In this paper we will examine some of the issues related to thermal and moisture stability, using examples of some natural rock tiles that Ardex has seen in the last few years.

Traditional Stability Issues

The market is familiar with the peculiarities of some types of rock used for tile and dimension stone. In particular, the problems of warping, grout or silicone picture framing and adhesive show through for marble and limestone, but also the dimensional instability of so-called ‘green marble’ (senso stricto – Serpentinite and Blue Schist) are well known to the industry.

Figure 1: Adhesive show through on spot fixed limestone tiles.
Figure 2: Picture framing on marble tiles either due to adhesive or grout related moisture problems.

These problems can be minimised by the correct usage of products for fixing the tiles and finishing the installation. In particular the use of non-water based or specialised adhesives and grout eliminate moisture effects for porous and sensitive tiles.

Neutral cure silicones eliminate the Acetic Acid attack on carbonate rocks, but these must also not contain mobile solvent or low molecular weight polymer phases that can migrate and create problems as well.

Unexpected Stability Issues

We can ask, why are these issues being problematic now? It is because some of these stones do not show the problem when used as “ashlars”, it is only when the block is cut into thin section slabs for use as tiles that the issue becomes evident. Also the use of thinner stone and the mesh backing embedded in resins create other issues.
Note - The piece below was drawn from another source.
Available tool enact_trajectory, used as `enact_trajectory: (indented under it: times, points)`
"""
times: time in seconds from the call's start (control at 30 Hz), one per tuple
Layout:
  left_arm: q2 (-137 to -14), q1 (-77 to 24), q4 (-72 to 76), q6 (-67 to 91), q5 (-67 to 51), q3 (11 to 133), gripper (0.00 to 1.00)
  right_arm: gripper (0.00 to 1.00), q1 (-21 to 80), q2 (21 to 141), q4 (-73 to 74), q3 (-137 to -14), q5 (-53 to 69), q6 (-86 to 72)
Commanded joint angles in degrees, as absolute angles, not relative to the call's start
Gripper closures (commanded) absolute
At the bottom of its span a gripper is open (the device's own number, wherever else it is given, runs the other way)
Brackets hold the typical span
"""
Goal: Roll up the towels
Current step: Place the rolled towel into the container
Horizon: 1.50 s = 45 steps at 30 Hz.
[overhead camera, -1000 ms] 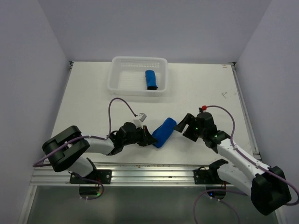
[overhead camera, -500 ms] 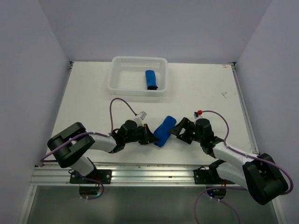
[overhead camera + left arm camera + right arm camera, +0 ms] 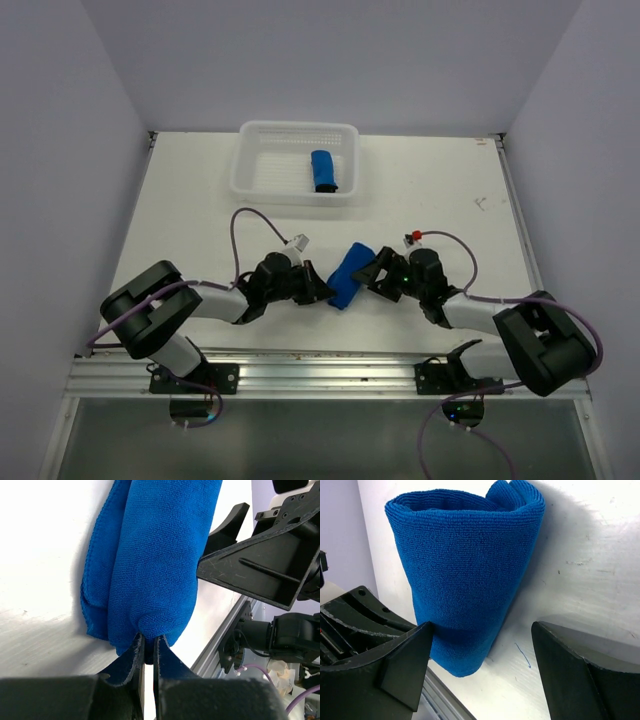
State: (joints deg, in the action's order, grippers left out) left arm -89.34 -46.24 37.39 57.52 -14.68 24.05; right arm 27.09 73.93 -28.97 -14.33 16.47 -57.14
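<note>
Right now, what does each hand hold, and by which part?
Left hand pinches the rolled towel by the end nearest it. Right hand is open, holding nothing.

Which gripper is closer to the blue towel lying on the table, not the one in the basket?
Left. The left gripper is shut on one end of the towel. The right gripper is open, with its fingers on either side of the other end; contact is unclear.

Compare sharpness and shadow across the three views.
Top external: even light, faint shadows. Left wrist: rolled towel crisply textured, left tool dark, soft-edged. Right wrist: same towel casts a soft shadow on the table; right tool dark, little detail.
</note>
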Motion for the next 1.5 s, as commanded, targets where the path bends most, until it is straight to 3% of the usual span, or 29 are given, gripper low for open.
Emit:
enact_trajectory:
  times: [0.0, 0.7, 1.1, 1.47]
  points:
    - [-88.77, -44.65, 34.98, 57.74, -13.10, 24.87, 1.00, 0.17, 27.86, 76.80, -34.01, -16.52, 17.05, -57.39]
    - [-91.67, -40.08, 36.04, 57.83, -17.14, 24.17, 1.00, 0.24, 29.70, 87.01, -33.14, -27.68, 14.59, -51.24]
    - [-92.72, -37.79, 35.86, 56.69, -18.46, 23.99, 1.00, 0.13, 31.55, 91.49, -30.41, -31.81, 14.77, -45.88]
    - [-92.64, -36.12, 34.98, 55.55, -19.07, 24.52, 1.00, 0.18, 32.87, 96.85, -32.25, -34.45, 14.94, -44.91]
The current trend towards cheaper imported tiles, and away from locally quarried quality tiles or higher market end European sourced dimension stone, but in particular black and dark colours, has led to a number of other unexpected problems with rock tiles.
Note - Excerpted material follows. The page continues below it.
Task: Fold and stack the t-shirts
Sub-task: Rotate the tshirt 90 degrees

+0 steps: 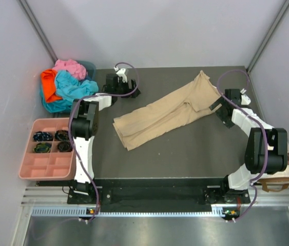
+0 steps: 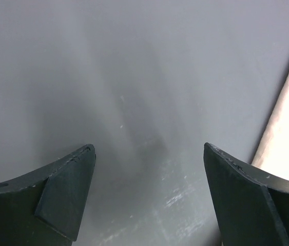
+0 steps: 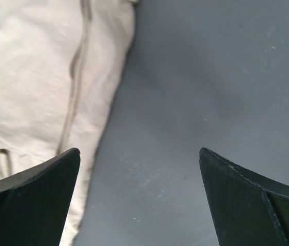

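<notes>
barely begun: the tan shirt (image 1: 170, 115) lies diagonally on the table (image 1: 185, 159), a long rumpled strip of soft cotton, seams showing, not yet squared. the other shirts (image 1: 64, 84), turquoise, orange and pink, sit heaped far left, unfolded. both claws gape empty: left gripper (image 2: 147, 154) over bare table, right gripper (image 3: 139, 154) beside the tan shirt's edge.

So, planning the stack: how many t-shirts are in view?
4: a tan cotton t-shirt spread mid-table; crumpled pink, orange and turquoise ones piled far left. More may hide underneath.
</notes>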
Ardex has seen a range of unusual stability issues from tiles made with imported types of stone. These problems include temperature related warping, moisture related warping and also weathering of unstable minerals and components. Darker colours can create problems with substrate stability, and also premature ageing and stress fatiguing of the adhesive.

The movement problems can be either growth overall due to expansion through the entire tile body, or more commonly differential movements due to one side of the tile being exposed only. The former produces expansion and peaking at the joints, and the latter cupping/doming and peaking/down curling at the edges and corners of the tiles. Both effects create adhesive de-bonding and loose tiles.

For discussion of movements, it is important to recognise the three dimensional quality of these changes. Traditional moisture movement testing of rock tiles is done in the horizontal X (length) and Y (width) directions with fully saturated samples, but less commonly in the Z direction (vertical axis = tile thickness changes or deflections). Movements in X and Y produce overall growth and shrinkage, whereas Z axis movements create either vertical slight vertical expansion of the tile, or larger bowing and cupping movement due to differentials.

Figure 3: Schematic diagram showing the three strain axis and how they relate to a tile. The X-Y in horizontal for length and width changes, and Z in the vertical plane represents thickness changes or vertical deflections. The position of tensile strain and compressive stress applied by the tile to the adhesive (and also underlying substrate) for a rear face expansion are shown (edges lifting). The positions are reversed for a front face expansion (centre lifting). The cross-hatched area represents the tile adhesive bed.

Observing Z axis deflection in a tiled surface using a straight edge

Figure 4. Schematic diagrams showing the differential movement effects observe in natural stone tiles. The upper face expansion can also occur with moisture sensitive tiles exposed to ponding rain water.

Tile Thickness

Traditional ‘ashlar blocks’ are thick and heavy tiles, used for structural as well as their decorative properties. Such large formats had their own kind of stability, even when made from suspect rock types. The reason being, that the thicker tiles are more resilient to deformation and take longer to be affected by either moisture or thermal effects. However, such large tiles are hard to fix, hard to transport and require specialised constructions. As a result the same types of rocks are being cut into thinner slices, for example from 10-40mm thick, with a common thickness of 12-15mm. The result of this is to remove the inertia to movement that thicker rock has provides, allowing more rapid and proportionally larger movements to occur. The thinner tiles are more quickly affected by both and thermal effects.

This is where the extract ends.